«Дон Карлос» Верди в Баварской опере

Спектакль Юргена Розе в полном авторском оформлении (сценография, костюмы, свет) был выпущен в 2000 на основе полной пятиактной редакции 1886 с удлинённым финалом IV акта из парижской версии 1867.
На сцене — огромная чёрная коробка, напоминающая склеп или даже могилу. К левой боковой стене прислонено гигантское распятие с истощённым телом. У подножия горят свечи. И хотя в силуэте скорбного монаха узнаётся «Св. Франциск» работы Франсиско де Сурбарана (1598–1664), в построении мизансцен и световой партитуры использована беспроигрышная эстетика караваджизма: активная игра светотени, противоестественно-сочное зональное освещение, превращение одномерной композиции в объёмную лепнину за счет резких контрастов между фоновым мраком и яркими красками тел и одежды. Присутствие узнаваемых кодов из истории живописи и отсылки к работам Эль Греко и Франсиско де Гойи придают мизансценам спектакля правильную визуальную интонацию.
Благодаря световым решениям коробка размещенного на наклонной плоскости павильона становится символом внутренних томлений главных персонажей. Пространство пронизывается лучами, выходящим из шести массивных дверей в боковых стенах и задней панели, и превращается то в спальню Филиппа, то в камеру Дона Карлоса, то в склеп Карла V.

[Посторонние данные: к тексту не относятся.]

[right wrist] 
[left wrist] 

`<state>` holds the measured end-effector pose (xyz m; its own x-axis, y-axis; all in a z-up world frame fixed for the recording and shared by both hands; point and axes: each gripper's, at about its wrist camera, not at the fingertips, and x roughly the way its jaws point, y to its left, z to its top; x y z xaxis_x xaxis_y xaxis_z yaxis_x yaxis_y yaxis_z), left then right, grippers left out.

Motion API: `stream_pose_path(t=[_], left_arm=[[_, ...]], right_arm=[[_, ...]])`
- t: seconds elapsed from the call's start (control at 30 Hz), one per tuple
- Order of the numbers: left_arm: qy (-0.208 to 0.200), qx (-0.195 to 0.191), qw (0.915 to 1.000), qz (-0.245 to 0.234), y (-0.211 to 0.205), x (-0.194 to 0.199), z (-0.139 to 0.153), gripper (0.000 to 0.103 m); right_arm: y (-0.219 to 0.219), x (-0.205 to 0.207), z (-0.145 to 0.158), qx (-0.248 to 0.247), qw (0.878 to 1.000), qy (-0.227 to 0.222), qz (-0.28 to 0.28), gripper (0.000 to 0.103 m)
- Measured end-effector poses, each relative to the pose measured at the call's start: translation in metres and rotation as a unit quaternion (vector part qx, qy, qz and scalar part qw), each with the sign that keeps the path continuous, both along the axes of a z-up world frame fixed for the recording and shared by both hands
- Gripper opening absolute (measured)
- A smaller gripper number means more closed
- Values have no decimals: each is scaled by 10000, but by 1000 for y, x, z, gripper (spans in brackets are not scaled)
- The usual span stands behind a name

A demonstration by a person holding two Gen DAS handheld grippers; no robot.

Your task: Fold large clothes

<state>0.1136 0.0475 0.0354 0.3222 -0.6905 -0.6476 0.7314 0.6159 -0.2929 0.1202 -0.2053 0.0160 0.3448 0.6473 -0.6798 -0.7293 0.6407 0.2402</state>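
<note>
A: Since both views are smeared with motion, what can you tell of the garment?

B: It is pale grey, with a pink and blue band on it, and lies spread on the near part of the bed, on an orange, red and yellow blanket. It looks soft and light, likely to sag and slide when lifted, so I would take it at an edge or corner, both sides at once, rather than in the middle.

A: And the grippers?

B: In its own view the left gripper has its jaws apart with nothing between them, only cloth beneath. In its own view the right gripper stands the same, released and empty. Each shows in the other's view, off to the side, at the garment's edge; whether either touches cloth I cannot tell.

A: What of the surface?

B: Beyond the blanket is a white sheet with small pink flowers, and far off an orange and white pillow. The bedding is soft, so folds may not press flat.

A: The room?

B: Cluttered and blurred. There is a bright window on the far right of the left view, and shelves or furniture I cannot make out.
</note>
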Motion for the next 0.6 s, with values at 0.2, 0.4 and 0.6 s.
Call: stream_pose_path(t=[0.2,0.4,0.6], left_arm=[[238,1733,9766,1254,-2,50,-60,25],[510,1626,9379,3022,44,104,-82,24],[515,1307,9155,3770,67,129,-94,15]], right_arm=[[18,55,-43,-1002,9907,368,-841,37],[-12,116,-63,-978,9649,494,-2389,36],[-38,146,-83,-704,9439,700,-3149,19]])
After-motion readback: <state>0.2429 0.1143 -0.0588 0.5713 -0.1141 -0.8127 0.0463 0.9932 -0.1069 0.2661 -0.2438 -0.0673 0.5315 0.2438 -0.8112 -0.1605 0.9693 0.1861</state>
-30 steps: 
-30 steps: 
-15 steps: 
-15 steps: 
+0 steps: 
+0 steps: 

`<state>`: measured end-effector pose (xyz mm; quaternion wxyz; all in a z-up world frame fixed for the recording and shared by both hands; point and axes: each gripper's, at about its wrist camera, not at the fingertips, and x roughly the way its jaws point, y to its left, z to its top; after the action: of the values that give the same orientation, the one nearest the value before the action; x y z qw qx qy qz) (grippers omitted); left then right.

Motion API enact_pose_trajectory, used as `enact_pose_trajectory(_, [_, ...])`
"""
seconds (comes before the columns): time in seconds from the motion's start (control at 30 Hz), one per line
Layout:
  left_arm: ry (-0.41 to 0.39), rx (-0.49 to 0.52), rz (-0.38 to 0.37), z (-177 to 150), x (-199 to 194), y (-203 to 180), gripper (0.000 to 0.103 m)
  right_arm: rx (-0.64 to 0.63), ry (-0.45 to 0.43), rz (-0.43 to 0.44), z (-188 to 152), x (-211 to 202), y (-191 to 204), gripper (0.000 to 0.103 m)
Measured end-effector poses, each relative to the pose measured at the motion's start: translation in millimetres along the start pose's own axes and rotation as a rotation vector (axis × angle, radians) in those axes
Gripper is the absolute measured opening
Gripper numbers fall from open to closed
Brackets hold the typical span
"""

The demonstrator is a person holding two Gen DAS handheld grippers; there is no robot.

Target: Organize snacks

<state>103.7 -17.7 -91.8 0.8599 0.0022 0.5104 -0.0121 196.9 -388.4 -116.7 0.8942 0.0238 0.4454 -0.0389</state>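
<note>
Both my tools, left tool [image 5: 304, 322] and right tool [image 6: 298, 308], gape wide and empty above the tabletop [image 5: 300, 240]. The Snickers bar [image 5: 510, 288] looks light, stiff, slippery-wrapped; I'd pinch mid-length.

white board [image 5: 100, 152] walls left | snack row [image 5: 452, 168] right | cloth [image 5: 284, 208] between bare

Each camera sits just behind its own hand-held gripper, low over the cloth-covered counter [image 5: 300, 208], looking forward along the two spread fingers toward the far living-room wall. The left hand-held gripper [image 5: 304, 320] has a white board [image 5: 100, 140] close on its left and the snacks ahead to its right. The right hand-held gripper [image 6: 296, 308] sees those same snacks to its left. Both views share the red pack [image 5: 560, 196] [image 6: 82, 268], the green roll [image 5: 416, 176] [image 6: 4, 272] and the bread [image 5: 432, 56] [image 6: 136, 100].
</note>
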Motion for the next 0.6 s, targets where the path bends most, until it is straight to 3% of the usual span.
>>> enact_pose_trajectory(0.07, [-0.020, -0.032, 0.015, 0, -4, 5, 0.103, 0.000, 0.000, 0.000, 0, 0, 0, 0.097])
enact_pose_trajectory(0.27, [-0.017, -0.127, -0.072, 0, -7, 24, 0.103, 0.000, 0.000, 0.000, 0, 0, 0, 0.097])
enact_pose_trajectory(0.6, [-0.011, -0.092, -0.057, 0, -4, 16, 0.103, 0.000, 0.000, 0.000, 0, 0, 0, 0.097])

Искусственная театральность костюмной эклектики укрупняет сюжетную магистраль «дед и отец (Карл V) — сын и отец (Филипп II) — сын и внук (Дон Карлос)». Придворные появляются в нарядах, отсылающих к позднему Средневековью, Дон Карлос выходит в романтическом костюме XIX века, Родриго и фламандские депутаты — в охотничьих пальто XX века. Контраст между первым «французским» актом и остальными четырьмя «испанскими» частями оперы пунктирно отмечен лунной синевой и практически не ощущается.
Сцену аутодафе Ю. Розе оформляет с инфернальной дотошностью Гойи: огромный костёр, корчащиеся тела, народ наслаждается шествием, во главе которого барочные скульптуры Христа и Мадонны. В центре — разложенный костёр, на котором будут сожжены еретики за оскорбление чувств верующих, а в «царской ложе» Филипп и Елизавета.
Финал представления выстроен с исключительной корректностью по отношению к партитуре: призрак Карла V сбрасывает монашеское облачение и уводит преследуемого Дона Карлоса в крипту.
Вокальные впечатления
Филипп II в исполнении Эрвина Шротта становится витриной выдающегося актерского мастерства главного исполнителя всех оперных негодяев, тиранов, подонков и садистов. Мало какой певец сегодня обладает таким арсеналом беспроигрышных приемов для создания обаятельных мерзавцев, как Эрвин Шротт. В вокальном плане певец тонко работает с динамикой, умело выстраивает трюковые крещендо, жонглирует звуком в полутонах. Образ получается целостным и убедительным.
Дон Карлос в исполнении Стивена Костелло оставил сложное впечатление. Верхний регистр — немного напряжённый, без полётной свободы в голосоведении. Середина — приемлемая. Образ потерянного человека у певца получился.
В партии Родриго Георг Петтиан будто копил силы для финальной предсмертной арии, которая действительно удалась. Но контраст между кульминацией и исполнением остальной партии был слишком резкий.
Дмитрий Белосельский в партии Инквизитора стал центром спектакля. Буйство вокальных красок, мощный драматический прессинг в дуэте с Филиппом и в массовых сценах, виртуозное владение вокальной техникой — феноменальная работа.
Роман Чебаранок в партии Монаха / Карла V показал пример образцового академизма старой вокальной школы. Голос собран, звук сфокусирован, тембр обертоново богат и плотен. Бесподобная работа.
Рейчел Уиллис-Сёринсон в партии Елизаветы продемонстрировала мощный, но тяжёлый и неподвижный голос. Когда певица выходила на форте, уверен, её было слышно в правлении BMW — главного спонсора Баварской оперы.
Юлия Маточкина, срочно заменившая в партии Эболи заболевшую Екатерину Семенчук, показала полнокровное уверенное пение, блестящую технику, создав исполненный достоинства образ коварной принцессы, запутавшейся в своих страстях.
Элене Гвритишвили в партии Тебальдо порадовала великолепным вокалом и тонкой актёрской игрой.
Сэмюэл Стопфорд (Граф Лерма) был элегантен, корректен и сдержан.
Оркестр под управлением Ивана Рипушича восхищал полихромным выпуклым звуком, создавая полнокровную основу этому удивительному вокально-драматическому полотну.